Constança Entrudo, fundadora e diretora criativa da marca homónima.
Na “Grande Conferência Negócios do Luxo”, organizada pelo Negócios e pela Must, com o apoio do município de Cascais como anfitrião e do Sheraton Cascais Resort como hospitality partner, a designer Constança Entrudo subiu ao palco para partilhar uma visão provocadora e fundamentada sobre o papel de Portugal na transformação da indústria da moda. Sob o mote “Como a descentralização das grandes capitais pode reposicionar Portugal como referência na criação, inovação e sustentabilidade”, o pitch explorou a ligação entre design autoral, produção local e um novo sentido de comunidade criativa.
Com um percurso ancorado no design têxtil, Constança destacou que o projeto nasceu da vontade de reaproximar os mundos tradicionalmente afastados do design e da indústria. “Comecei a perceber, ao trabalhar na moda de luxo, que muitas vezes estes mundos separados - o das fábricas e o da criatividade - funcionam. E foi a partir dessa vontade de conversa que tudo começou.”
A sua prática distingue-se pela técnica un-woven, em que os tecidos são desenvolvidos fio a fio, muitas vezes a partir de desperdício têxtil - uma abordagem que junta inovação, sustentabilidade e liberdade criativa. “Foi com esta técnica que a minha marca cresceu. Para mim, o luxo sempre foi um processo meticuloso, feito com atenção ao detalhe. Esta técnica desmistifica a ideia de que para ser sustentável temos de sacrificar a estética.”
A designer partilhou ainda a história do vestido mais vendido da marca - e, curiosamente, também da fábrica que o produziu. A peça, desenvolvida durante a pandemia numa fábrica de malha desocupada, foi o resultado de um processo colaborativo próximo e não convencional. Constança consegui sentar-se com a fábrica, desenhar e fazer exatamente o que queria. Foi esse vestido, com a silhueta de uma mulher, que lançou a marca no mercado internacional.
Este exemplo concreto ilustra a sua tese: “A indústria portuguesa vive dos extremos. Produz para grandes marcas internacionais, mas quando é abordada por um designer nacional, muitas vezes tenta simplificar o processo, aplicando os moldes feitos para fora.” Para Constança, é fundamental humanizar o processo de produção, valorizando o contacto direto entre criador e fabricante. É aqui que reside, segundo ela, a chave para a inovação em território nacional: “A base de qualquer ecossistema criativo saudável é esta.”

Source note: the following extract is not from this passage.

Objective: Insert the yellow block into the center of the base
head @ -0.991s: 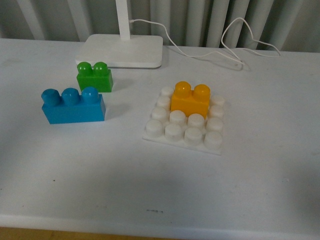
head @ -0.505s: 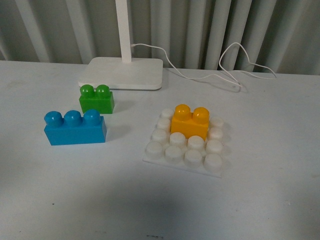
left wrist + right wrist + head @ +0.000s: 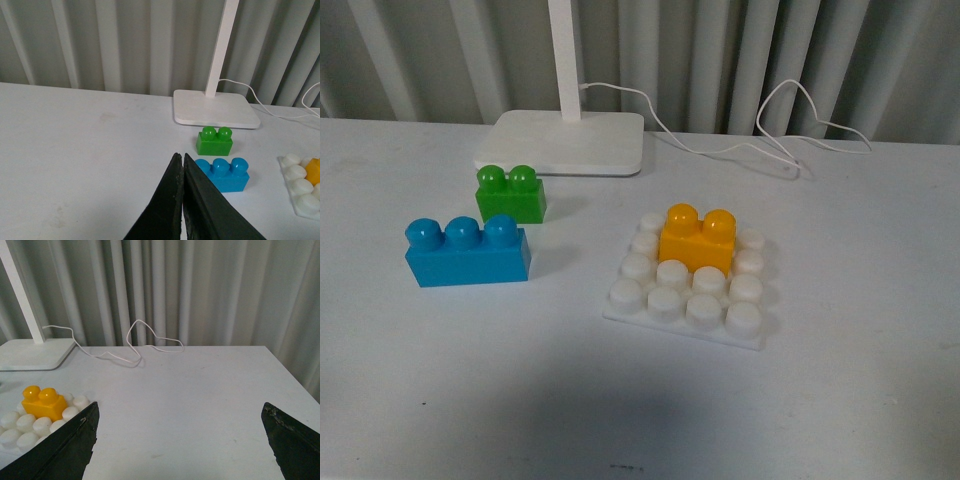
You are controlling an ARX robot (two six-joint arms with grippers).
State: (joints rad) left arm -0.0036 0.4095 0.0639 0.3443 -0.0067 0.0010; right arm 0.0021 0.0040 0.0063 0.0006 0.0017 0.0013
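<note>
- Over the last second the front view tilted: the curtain filled more of the top of the frame and everything on the desk slid lower in the picture. Relative to one another, the bricks and plate kept their places.
- You had the yellow block sitting on the base, right of centre in the front view. It covered the two middle studs of the plate's second row from the far edge, so it sat in the inner four but not dead centre.
- It looked level and pressed down, so I would judge the insertion done and both arms pulled clear.
- Your left gripper had its fingers closed together on nothing, at the lower middle of the left wrist view, well apart from the blue brick and green brick.
- Your right gripper stood wide apart and empty, its fingers at the lower corners of the right wrist view.
- The lamp foot and its cable lay at the upper part of the front view.
- No brand, label or writing could be read anywhere.
</note>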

Na segunda metade do pitch, Constança defendeu que Portugal tem potencial para ser mais do que um centro de produção de excelência: pode também tornar-se referência na criação, na identidade e na inovação estética. Essa mudança exige, no entanto, uma descentralização real do olhar sobre o que é uma capital criativa. Como exemplo, citou o caso da semana da moda de Copenhaga, que deixou de ser vista como periférica graças a uma estratégia comunitária e transversal, envolvendo desde hotéis até ao aeroporto da cidade. “É esse sentido de comunidade que permite elevar o território criativo.”
Constança identificou ainda uma mudança positiva no mercado nacional: “O meu consumidor português está mais aberto a comprar algo português. Muito mais do que os expatriados, que consomem sobretudo lifestyle. Mas o desafio está em fazer com que também valorizem a moda de autor portuguesa.”
O discurso da designer tocou num ponto essencial do luxo contemporâneo: a necessidade de construir marcas com propósito, capazes de unir identidade, inovação e responsabilidade social. A proposta, que junta técnica e emoção, é clara: reposicionar Portugal não só como produtor, mas como criador de futuro.